Nitrogen Recovery and CO2-Assisted Carbonate Formation from High-Ammonium Poultry Digestate via Gas-Driven Ammonia Stripping Coupled with Gypsum-Mediated Absorption

Changhao Yang, Jing Yang, Peng Zhang, Liqiong Yang, Hongqiong Zhang, Wenguo Wang

High-ammonium poultry digestate from thermophilic dry anaerobic digestion is often recycled, but excessive ammonia accumulation may inhibit anaerobic digestion and reduce process stability. This study developed a gas-driven ammonia stripping process coupled with gypsum-mediated absorption for digestate deammonification, nitrogen recovery, and CO2-assisted carbonate formation. Laboratory stripping experiments were conducted using simulated biogas to evaluate the effects of pH, temperature, and gas–liquid ratio.
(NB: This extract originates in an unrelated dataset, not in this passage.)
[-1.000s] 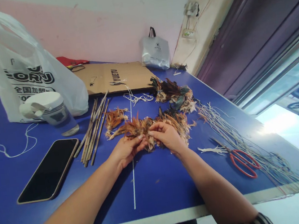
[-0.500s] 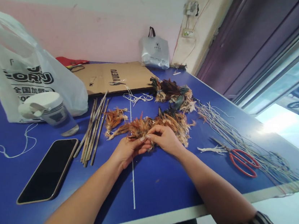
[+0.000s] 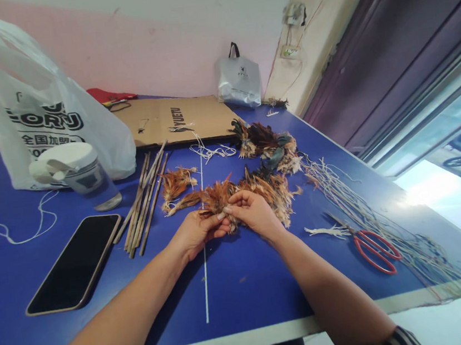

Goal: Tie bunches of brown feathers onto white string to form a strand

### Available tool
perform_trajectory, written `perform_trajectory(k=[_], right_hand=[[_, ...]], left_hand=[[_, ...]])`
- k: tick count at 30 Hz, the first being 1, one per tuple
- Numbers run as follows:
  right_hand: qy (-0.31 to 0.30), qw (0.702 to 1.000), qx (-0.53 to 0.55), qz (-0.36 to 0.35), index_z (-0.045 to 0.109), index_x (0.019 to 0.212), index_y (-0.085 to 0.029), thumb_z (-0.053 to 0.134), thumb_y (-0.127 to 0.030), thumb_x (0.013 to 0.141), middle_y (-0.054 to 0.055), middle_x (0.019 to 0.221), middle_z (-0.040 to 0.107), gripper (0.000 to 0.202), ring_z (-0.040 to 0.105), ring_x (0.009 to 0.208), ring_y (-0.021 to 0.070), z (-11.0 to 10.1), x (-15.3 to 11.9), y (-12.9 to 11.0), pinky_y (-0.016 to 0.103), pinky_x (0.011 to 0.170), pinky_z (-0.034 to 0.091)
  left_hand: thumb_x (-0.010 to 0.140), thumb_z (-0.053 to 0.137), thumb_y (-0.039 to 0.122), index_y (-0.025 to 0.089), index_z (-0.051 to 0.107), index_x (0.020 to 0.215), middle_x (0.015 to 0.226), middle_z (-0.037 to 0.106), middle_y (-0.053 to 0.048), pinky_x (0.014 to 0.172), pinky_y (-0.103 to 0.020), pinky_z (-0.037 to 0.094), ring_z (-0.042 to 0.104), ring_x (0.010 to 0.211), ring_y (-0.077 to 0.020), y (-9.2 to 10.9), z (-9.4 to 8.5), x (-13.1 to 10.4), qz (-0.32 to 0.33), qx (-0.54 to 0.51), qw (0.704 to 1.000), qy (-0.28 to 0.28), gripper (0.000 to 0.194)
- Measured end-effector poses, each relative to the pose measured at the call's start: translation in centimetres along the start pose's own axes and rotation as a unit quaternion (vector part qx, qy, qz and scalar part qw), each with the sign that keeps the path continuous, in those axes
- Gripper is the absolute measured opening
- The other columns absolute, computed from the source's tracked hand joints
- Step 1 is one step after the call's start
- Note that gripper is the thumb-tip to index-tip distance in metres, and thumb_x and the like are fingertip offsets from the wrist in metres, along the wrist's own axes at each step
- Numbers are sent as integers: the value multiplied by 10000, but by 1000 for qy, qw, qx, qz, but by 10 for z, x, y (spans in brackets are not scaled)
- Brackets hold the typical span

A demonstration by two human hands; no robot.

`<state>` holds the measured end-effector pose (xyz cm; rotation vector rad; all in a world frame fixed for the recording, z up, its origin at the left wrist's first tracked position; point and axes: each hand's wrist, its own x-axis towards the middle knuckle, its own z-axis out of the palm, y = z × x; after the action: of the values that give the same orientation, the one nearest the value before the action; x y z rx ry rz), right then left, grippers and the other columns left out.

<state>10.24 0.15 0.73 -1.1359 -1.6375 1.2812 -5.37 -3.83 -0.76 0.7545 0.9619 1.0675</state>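
My left hand (image 3: 198, 229) and my right hand (image 3: 252, 210) meet at the middle of the blue table (image 3: 243, 271), both pinching a bunch of orange-brown feathers (image 3: 216, 196). Their fingertips touch over the quill ends. More brown feathers (image 3: 272, 189) lie just right of my right hand, and a small loose tuft (image 3: 175, 182) lies to the left. A thin white stick (image 3: 205, 276) runs from under my hands toward the table's front edge.
A black phone (image 3: 73, 261) lies at left, beside a bundle of thin wooden sticks (image 3: 144, 202). A capped jar (image 3: 81, 174) and white plastic bag (image 3: 42, 114) stand behind. Red scissors (image 3: 374, 250) and strings (image 3: 370, 211) lie right. Cardboard (image 3: 174, 120), dark feathers (image 3: 266, 140) and a silver bag (image 3: 238, 79) sit behind.
My hands have drawn slightly closer together and gathered the feather bunch tighter, so it stands more upright. Nothing else has moved.
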Motion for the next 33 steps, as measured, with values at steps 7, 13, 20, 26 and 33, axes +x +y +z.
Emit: perform_trajectory(k=[7, 13, 20, 26, 33], right_hand=[[-92, 996, 0, -1, 614, 896, -127, 662, -260, 657, 7, 623, 619, 278, 581, 542, 124, 6, -7, -4, 238, 538, 465], [-48, 999, -12, -14, 631, 727, -129, 612, -263, 692, 12, 556, 610, 140, 566, 479, 123, 13, -10, -6, 229, 485, 458], [-70, 997, 7, -31, 645, 818, -120, 607, -271, 700, 27, 648, 645, 196, 579, 544, 122, 3, -7, -8, 239, 544, 471], [-121, 992, -8, -30, 621, 776, -113, 589, -232, 701, 20, 660, 628, 144, 568, 567, 112, 2, -9, -12, 227, 562, 467], [-98, 995, 21, -7, 563, 912, -140, 629, -259, 680, -1, 655, 600, 269, 568, 550, 118, 3, -6, -7, 239, 539, 453]], left_hand=[[658, 691, 332, 86, 658, 729, 608, 641, -59, 522, -214, 463, 591, 542, -122, -5, 0, 1, 65, 119, 990, -31, 257], [660, 680, 341, 95, 633, 664, 598, 622, -45, 523, -234, 447, 566, 529, -118, -10, 2, 2, 82, 131, 987, -41, 250], [654, 688, 358, 90, 649, 674, 651, 639, -69, 620, -267, 473, 588, 596, -132, 1, 5, -4, 37, 120, 988, -86, 272], [616, 729, 325, 93, 662, 659, 614, 639, -62, 579, -258, 469, 577, 545, -123, 1, 3, -5, 3, 119, 989, -90, 245], [626, 732, 289, 79, 681, 702, 654, 666, -80, 589, -249, 496, 614, 577, -136, 0, -1, -2, -9, 95, 993, -67, 229]])
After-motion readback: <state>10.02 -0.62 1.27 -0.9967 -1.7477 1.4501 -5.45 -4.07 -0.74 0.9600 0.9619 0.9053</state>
Under the selected condition of pH 11, 65 °C, and a gas–liquid ratio of 2, NH4+-N in 10 L digestate decreased from approximately 7980 to 1648 mg L−1 within 12 h, corresponding to about 80% removal. In the absorption step, the slightly soluble CaSO4 solution showed more stable NH3 capture than the CaSO4 suspension, and the corrected NH3-N recovery reached approximately 90–95%. XRD, SEM-EDS, precipitate mass estimation, and gas-phase CO2 variation supported the formation of CaCO3-containing precipitates. Pilot-scale operation using real biogas further reduced NH4+-N from approximately 8000 to 700–800 mg L−1 during 36 h of extended pilot-scale operation. Overall, the coupled process provides a preliminary resource-recovery route integrating ammonia burden reduction, nitrogen recovery, sulfate transfer, and CO2-assisted carbonate precipitation. However, full-scale sustainability still requires further long-term operation, complete nitrogen–carbon–calcium–sulfur mass balances, complete heat and energy-balance assessment, product-quality evaluation, and techno-economic or life-cycle assessment.